Start of GIVEN MATERIAL
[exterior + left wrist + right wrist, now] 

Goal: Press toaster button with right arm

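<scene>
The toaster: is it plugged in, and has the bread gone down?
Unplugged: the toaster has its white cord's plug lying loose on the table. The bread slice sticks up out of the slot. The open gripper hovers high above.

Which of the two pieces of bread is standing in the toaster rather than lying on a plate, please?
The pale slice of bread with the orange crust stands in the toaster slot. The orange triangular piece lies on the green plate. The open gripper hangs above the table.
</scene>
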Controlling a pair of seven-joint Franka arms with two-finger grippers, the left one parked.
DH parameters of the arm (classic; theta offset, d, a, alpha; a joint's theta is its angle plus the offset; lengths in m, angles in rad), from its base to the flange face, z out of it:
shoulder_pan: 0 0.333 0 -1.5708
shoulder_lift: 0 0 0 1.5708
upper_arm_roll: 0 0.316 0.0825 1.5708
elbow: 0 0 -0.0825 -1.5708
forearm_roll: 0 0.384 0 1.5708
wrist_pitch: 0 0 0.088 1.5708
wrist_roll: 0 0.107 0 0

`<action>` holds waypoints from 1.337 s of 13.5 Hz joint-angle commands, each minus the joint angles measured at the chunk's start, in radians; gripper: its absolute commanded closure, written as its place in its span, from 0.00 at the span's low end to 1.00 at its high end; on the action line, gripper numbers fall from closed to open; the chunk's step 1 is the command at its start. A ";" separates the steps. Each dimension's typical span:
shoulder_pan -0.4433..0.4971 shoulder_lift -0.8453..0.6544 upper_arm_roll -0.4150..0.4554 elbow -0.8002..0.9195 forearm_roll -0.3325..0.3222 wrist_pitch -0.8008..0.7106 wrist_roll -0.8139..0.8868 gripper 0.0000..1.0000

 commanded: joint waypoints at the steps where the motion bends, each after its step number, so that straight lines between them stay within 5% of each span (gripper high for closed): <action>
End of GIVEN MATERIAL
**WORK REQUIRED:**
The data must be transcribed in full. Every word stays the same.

**RESPONSE AREA:**
[exterior + left wrist + right wrist, now] 

Goal: Press toaster button with right arm

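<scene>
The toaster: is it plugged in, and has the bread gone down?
Unplugged: the toaster has its white cord's plug lying loose on the table. The bread slice sticks up out of the slot. The open gripper hovers high above.

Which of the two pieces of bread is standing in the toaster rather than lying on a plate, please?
The pale slice of bread with the orange crust stands in the toaster slot. The orange triangular piece lies on the green plate. The open gripper hangs above the table.
</scene>
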Controlling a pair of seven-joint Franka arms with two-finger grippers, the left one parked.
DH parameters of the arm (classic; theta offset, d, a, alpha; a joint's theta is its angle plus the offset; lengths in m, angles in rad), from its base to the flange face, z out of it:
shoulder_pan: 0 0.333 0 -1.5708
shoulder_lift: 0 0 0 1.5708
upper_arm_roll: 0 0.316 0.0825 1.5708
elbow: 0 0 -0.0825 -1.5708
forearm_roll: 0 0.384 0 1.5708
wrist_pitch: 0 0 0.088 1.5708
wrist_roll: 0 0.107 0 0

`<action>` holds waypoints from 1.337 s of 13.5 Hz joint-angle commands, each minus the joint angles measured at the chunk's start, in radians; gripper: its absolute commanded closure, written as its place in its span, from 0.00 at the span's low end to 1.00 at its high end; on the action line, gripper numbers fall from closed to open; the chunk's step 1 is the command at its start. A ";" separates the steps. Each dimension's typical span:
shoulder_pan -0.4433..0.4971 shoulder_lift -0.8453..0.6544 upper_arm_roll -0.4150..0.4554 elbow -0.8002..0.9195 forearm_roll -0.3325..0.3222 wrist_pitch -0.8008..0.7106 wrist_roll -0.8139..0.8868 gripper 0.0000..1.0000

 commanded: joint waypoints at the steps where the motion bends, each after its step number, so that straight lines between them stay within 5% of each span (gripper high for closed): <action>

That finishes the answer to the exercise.